WHAT YOU NEED TO DO
In the entries below, find each line with the string "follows" and copy it.

SUPPLIED MATERIAL

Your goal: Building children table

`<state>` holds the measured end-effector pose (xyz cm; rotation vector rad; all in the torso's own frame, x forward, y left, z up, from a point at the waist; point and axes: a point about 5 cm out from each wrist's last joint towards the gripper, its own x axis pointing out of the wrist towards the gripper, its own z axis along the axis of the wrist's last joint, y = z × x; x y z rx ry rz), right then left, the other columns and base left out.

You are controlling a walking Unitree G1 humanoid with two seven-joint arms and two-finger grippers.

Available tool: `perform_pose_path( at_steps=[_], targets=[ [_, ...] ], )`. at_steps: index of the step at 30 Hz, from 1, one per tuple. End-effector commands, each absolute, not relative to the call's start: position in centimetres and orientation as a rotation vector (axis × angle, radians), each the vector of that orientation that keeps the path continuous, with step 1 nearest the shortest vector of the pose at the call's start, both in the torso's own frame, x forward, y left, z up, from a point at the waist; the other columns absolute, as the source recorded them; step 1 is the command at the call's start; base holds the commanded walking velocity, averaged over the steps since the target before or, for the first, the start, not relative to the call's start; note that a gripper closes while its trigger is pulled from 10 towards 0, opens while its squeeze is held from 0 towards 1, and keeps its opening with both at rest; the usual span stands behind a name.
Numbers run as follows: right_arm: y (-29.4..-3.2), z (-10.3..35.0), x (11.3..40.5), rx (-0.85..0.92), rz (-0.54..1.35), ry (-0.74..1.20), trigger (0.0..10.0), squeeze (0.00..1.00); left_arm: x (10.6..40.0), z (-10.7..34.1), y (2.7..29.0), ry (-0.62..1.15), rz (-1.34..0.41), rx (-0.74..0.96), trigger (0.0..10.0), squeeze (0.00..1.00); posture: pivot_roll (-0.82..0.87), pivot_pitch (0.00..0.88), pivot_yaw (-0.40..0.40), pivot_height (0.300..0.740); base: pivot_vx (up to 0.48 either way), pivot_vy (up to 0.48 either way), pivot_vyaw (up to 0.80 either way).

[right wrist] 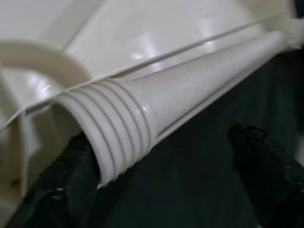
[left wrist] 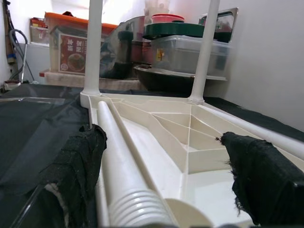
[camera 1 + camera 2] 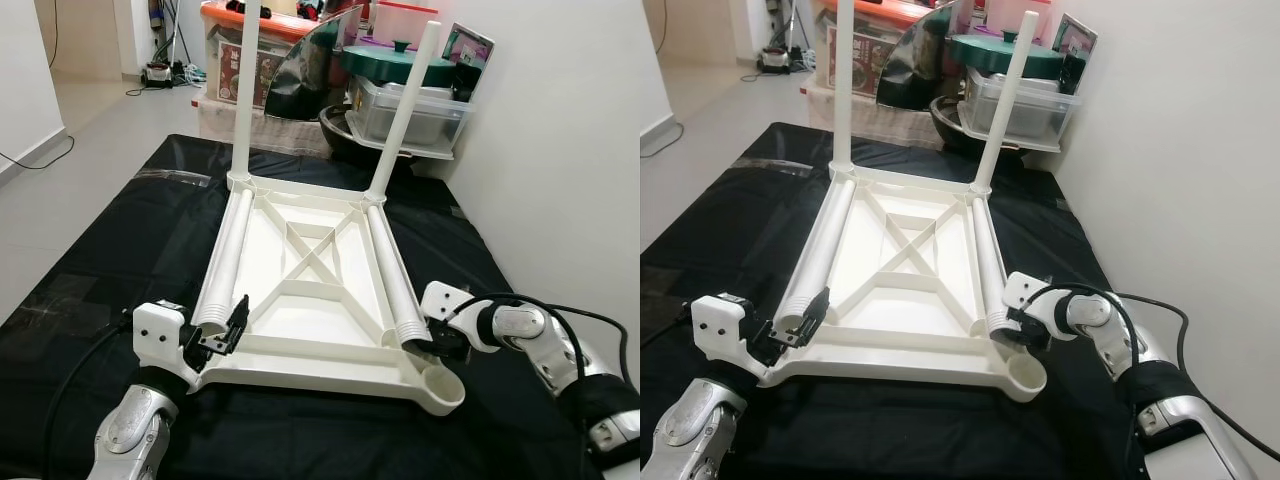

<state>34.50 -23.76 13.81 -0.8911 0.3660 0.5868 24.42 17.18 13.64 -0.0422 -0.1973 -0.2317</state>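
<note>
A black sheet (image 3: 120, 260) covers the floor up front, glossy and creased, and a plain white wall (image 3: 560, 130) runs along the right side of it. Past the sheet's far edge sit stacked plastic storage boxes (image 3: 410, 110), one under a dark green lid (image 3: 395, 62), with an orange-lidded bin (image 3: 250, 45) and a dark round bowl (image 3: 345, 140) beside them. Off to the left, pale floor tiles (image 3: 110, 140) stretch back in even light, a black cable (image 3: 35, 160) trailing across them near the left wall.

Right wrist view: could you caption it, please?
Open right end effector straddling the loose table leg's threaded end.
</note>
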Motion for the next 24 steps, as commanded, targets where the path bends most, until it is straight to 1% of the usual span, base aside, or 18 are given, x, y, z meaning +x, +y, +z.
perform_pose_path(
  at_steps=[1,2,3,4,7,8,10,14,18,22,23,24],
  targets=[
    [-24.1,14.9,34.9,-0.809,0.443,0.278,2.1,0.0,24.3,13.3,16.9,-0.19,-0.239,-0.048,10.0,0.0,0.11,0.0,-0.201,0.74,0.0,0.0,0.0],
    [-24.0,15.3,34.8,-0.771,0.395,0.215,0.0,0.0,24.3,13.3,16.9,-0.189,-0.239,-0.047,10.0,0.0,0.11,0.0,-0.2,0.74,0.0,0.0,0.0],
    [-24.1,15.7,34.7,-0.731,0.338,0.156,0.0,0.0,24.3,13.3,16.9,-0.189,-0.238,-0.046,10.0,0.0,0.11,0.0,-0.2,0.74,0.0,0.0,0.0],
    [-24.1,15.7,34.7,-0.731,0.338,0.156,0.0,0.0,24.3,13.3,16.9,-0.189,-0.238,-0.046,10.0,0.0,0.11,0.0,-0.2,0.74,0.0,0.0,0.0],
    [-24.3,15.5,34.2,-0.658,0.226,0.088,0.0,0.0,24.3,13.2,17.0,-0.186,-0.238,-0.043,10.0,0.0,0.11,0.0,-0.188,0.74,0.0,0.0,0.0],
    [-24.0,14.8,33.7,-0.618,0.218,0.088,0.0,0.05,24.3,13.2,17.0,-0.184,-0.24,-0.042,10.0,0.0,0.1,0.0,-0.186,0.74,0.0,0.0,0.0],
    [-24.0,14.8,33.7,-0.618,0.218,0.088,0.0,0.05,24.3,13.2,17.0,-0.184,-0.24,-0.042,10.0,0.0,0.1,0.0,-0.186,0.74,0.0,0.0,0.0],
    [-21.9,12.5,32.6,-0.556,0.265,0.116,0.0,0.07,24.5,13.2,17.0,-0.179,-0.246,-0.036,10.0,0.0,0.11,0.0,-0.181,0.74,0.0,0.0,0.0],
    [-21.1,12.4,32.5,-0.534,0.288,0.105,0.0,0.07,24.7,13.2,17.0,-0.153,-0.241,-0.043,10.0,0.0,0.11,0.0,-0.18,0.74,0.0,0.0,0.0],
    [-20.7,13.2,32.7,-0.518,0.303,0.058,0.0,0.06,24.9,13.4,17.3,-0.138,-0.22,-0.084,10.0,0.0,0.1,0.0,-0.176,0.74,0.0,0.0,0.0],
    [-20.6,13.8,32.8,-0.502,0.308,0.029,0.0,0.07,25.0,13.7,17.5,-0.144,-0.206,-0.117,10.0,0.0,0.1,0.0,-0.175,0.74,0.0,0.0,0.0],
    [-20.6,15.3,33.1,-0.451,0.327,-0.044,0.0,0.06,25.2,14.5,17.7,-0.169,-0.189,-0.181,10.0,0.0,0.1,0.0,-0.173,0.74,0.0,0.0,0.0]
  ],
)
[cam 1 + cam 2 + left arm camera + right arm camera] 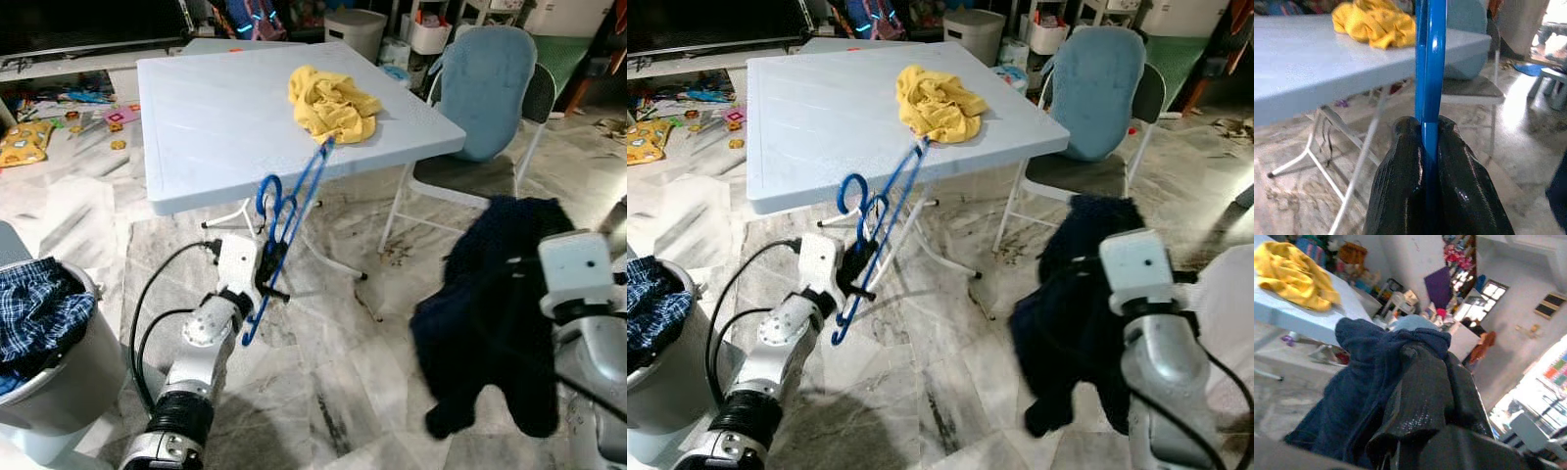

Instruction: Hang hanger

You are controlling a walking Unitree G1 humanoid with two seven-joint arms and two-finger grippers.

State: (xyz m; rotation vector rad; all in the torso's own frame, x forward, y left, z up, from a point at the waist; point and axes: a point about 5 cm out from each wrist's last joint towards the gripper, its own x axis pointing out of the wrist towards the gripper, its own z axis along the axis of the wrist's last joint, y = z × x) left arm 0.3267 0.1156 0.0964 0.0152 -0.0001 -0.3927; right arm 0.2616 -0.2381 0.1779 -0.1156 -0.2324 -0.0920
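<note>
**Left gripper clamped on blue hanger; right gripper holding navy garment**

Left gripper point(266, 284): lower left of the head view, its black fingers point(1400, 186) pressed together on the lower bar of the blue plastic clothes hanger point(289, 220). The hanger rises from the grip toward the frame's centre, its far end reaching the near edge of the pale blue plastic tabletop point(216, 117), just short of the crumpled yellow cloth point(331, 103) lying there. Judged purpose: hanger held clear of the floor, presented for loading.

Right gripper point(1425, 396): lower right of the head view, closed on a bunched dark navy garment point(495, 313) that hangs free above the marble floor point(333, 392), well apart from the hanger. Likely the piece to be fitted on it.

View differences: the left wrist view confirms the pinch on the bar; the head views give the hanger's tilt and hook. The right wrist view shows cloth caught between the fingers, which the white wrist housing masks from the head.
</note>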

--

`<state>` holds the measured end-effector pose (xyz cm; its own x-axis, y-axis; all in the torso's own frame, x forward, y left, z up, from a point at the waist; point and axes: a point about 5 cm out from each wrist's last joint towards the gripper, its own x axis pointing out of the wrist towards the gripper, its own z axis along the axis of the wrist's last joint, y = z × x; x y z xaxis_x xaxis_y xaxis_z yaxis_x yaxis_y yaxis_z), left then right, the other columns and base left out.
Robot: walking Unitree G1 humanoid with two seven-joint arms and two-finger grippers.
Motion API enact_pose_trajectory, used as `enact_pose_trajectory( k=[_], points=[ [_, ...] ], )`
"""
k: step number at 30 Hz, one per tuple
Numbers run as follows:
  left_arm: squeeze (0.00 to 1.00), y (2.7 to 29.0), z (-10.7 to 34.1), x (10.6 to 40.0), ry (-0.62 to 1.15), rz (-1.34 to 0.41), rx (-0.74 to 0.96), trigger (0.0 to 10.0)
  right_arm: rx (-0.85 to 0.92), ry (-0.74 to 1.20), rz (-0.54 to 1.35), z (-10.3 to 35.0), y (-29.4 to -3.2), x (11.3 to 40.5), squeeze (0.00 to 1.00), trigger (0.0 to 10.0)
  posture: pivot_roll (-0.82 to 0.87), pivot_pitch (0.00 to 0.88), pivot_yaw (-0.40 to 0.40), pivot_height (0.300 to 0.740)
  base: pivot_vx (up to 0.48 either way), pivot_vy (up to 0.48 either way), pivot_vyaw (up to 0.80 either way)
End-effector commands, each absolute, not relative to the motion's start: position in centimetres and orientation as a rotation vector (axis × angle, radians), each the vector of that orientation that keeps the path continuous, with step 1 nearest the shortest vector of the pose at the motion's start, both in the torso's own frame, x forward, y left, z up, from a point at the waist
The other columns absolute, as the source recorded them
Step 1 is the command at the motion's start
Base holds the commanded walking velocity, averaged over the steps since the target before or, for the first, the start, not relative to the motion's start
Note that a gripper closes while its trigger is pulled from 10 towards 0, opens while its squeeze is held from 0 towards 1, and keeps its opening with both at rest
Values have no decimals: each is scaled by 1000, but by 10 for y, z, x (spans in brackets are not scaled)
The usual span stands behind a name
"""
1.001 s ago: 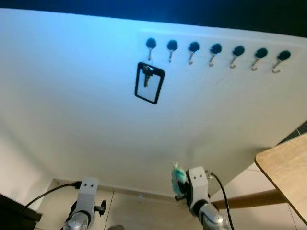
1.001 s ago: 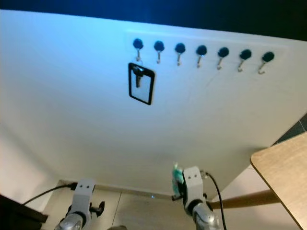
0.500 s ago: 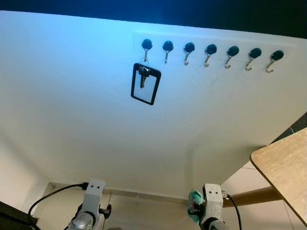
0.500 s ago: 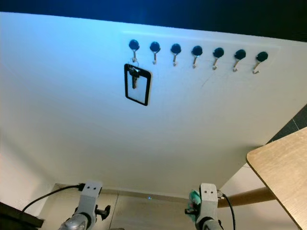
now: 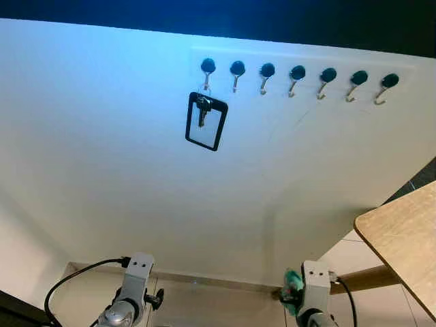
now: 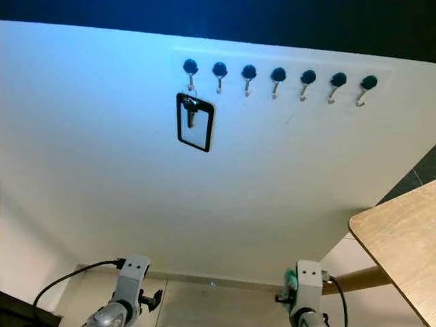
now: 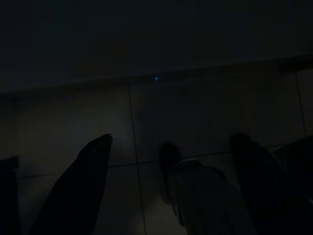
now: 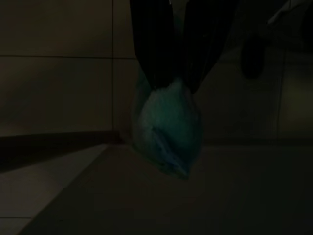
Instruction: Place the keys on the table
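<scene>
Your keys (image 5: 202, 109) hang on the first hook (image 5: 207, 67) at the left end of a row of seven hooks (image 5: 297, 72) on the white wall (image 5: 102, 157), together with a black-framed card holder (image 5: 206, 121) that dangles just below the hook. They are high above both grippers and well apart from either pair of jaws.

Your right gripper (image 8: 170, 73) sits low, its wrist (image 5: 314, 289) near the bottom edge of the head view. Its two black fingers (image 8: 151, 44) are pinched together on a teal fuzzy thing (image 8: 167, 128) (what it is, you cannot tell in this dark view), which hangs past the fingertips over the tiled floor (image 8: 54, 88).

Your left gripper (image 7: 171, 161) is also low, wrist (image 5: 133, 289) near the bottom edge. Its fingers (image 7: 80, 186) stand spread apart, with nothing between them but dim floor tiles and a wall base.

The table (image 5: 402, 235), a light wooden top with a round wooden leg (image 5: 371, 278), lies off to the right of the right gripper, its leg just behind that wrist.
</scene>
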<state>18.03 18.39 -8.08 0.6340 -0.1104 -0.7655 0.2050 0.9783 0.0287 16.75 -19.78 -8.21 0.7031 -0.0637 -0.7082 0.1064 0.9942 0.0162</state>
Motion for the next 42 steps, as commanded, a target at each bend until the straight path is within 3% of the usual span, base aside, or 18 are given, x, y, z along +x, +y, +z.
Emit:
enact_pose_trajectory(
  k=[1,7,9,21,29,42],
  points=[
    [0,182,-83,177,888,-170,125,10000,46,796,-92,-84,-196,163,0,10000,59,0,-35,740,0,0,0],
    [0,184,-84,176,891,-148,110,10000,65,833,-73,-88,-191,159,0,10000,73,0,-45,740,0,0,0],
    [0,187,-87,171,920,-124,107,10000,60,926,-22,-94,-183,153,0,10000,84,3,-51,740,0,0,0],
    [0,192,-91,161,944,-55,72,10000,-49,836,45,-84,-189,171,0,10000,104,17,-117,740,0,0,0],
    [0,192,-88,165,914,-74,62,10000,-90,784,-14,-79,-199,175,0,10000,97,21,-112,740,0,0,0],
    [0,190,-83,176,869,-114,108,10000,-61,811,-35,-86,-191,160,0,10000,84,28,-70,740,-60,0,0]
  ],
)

FINAL ANSWER
Numbers run as follows: right_arm: y (-29.4..-3.2), z (-10.3..35.0), x (11.3..40.5), rx (-0.85..0.92), rz (-0.54..1.35), ry (-0.74..1.20), trigger (0.0..10.0), squeeze (0.00..1.00); left_arm: x (10.6..40.0), z (-10.7..34.1), y (2.7..29.0), ry (-0.62..1.15), rz (-1.34..0.41), rx (-0.74..0.96), trigger (0.0..10.0), squeeze (0.00..1.00); posture: pivot_roll (-0.82..0.87), pivot_pitch (0.00..0.88), pivot_yaw (-0.40..0.40), pivot_height (0.300..0.740); base: pivot_vx (up to 0.48 either way), pivot_vy (up to 0.48 either way), pivot_vyaw (up to 0.80 either way).
Numbers run as follows:

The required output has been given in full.